[Editorial] By blocking union bill, Yoon further strains government-labor relations

Posted on : 2023-12-04 16:51 KST Modified on : 2023-12-04 16:51 KST
This is already Yoon’s third use of his veto power
Members of the Korean Federation of Trade Unions hold an emergency press conference outside the government complex in Seoul on Dec. 1 during an extraordinary Cabinet meeting where they adopted a resolution requesting the reconsideration of the so-called “yellow envelope bill” of labor reforms. (Yonhap)
Members of the Korean Federation of Trade Unions hold an emergency press conference outside the government complex in Seoul on Dec. 1 during an extraordinary Cabinet meeting where they adopted a resolution requesting the reconsideration of the so-called “yellow envelope bill” of labor reforms. (Yonhap)

The Yoon Suk-yeol administration has finally scuttled the so-called “yellow envelope bill” that would have amended Articles 2 and 3 of the Trade Union and Labor Relations Adjustment Act.

The government has acceded to corporate demands and fears that revision would encourage illegal strikes and cause chaos at industrial sites.

The bill barely crossed the threshold of the National Assembly at the expense of many laborers, and its unjustified defeat is expected to rapidly freeze relations between labor and the government.

On Friday, Yoon exercised his right to request reconsideration of the bill along with the three broadcasting bills to amend the Broadcasting Act, the Foundation for Broadcast Culture Act, and the Korea Educational Broadcasting System Act, stopping the legislation in their tracks.

In order for a vetoed bill to pass the National Assembly’s plenary session again, it must receive a two-thirds majority with more than half of members present. Even if all opposition party lawmakers rallied their votes, this would still be a challenge to pull off.

These bills seem doomed to meet the same fate as the previously vetoed bills that would have amended the Grain Management Act and enacted a new law on the nursing profession. This is already Yoon’s third use of his veto power.

The purpose of the yellow envelope bill is to ensure that labor unions can carry out stable negotiations with employers under a complex one-subcontractor structure and that the lives of laborers are not ruined by corporations’ indiscriminate claims for damages and provisional seizures.

To this end, it is essential to expand the scope of bargaining to the prime contractor, which has a substantial influence on the working conditions of subcontractor workers, and to specify the scope of compensation for individual participants instead of holding everyone responsible when suing for damages for strikes.

It is also the result of the accumulation of tragic stories of laborers who took their own lives in 2003, such as Doosan Heavy Industries & Construction’s Bae Dal-ho and Hanjin Heavy Industries & Construction’s Kim Ju-ik, due to the burden of such indiscriminate claims for damages and provisional seizures.

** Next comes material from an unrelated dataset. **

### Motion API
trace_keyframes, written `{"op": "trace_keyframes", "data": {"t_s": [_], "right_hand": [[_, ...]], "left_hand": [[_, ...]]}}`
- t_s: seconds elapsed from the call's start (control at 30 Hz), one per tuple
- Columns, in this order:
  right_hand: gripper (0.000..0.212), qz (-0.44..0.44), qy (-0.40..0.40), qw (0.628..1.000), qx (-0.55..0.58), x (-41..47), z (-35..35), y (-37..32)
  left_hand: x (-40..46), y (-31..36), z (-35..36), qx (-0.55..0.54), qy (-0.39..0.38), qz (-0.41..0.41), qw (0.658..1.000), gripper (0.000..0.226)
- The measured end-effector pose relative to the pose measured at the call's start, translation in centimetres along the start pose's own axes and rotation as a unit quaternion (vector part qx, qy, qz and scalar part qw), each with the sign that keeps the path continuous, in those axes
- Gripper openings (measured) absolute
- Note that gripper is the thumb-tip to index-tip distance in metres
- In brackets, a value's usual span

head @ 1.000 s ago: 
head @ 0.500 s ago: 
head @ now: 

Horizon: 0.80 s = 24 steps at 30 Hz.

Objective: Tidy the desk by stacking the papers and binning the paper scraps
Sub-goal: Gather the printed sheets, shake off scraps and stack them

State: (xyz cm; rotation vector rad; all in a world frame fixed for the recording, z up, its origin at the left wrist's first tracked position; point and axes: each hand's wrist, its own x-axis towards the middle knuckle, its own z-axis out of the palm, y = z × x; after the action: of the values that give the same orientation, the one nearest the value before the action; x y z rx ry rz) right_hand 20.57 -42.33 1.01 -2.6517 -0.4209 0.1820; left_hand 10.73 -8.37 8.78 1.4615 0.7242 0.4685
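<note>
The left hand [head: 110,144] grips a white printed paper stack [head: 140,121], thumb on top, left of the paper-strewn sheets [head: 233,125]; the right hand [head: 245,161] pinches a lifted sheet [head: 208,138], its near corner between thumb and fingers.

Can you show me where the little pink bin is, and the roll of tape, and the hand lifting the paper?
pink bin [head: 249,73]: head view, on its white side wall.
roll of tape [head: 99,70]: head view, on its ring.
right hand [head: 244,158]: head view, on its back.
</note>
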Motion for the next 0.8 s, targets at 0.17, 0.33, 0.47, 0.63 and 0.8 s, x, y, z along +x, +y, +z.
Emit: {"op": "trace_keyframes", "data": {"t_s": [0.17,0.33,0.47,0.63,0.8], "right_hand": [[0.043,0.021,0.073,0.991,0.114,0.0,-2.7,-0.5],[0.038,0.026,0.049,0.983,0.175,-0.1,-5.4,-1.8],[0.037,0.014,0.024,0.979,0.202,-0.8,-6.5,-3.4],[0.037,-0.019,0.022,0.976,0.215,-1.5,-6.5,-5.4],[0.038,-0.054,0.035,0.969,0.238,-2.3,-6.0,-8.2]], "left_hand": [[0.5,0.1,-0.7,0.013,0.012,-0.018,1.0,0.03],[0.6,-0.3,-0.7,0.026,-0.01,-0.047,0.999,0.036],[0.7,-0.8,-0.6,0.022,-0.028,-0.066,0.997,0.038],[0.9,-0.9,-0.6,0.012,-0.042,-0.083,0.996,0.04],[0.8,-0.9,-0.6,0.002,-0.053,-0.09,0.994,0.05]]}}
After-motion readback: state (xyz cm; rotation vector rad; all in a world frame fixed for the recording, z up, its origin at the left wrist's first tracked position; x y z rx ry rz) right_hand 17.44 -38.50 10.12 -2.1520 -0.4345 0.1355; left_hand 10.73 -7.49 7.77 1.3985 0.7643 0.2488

Despite this, the Yoon administration and ruling party have consistently pushed back against the bill. We not only saw the minister of economy call for the bill to be taken off the table in the National Assembly during an emergency ministerial meeting on economic affairs, but the employment minister expressing an even harder-line opposition to it than any government economics agency. The basis for their opposition was that allowing the bill to pass would upend industrial worksites and the legal system and instigate conflict — the very same reasons given by business organizations.

But not only labor organizations, but experts in labor law have said that the yellow envelope bill was only establishing legal principles already established in the judicial system as law, and that by establishing a framework for autonomous bargaining, would function to reduce labor-management conflict in the long run.

After hammering on about the importance of establishing the rule of law in industrial relations since coming into office, the Yoon administration has ultimately caved to the demands of the business and financial sector and derailed the yellow envelope bill. In effect, it has dropped the act and shown us whose interests it is working toward.

The president’s vetoing of the labor bills is expected to be met with fierce pushback. The Federation of Korean Trade Unions, which had expressed a willingness to return to the table for social dialogue in recent days, did not attend a tripartite labor-business-government meeting that had been scheduled for Friday.

It’s not the yellow envelope bill that’s instigating conflict, but the Yoon administration.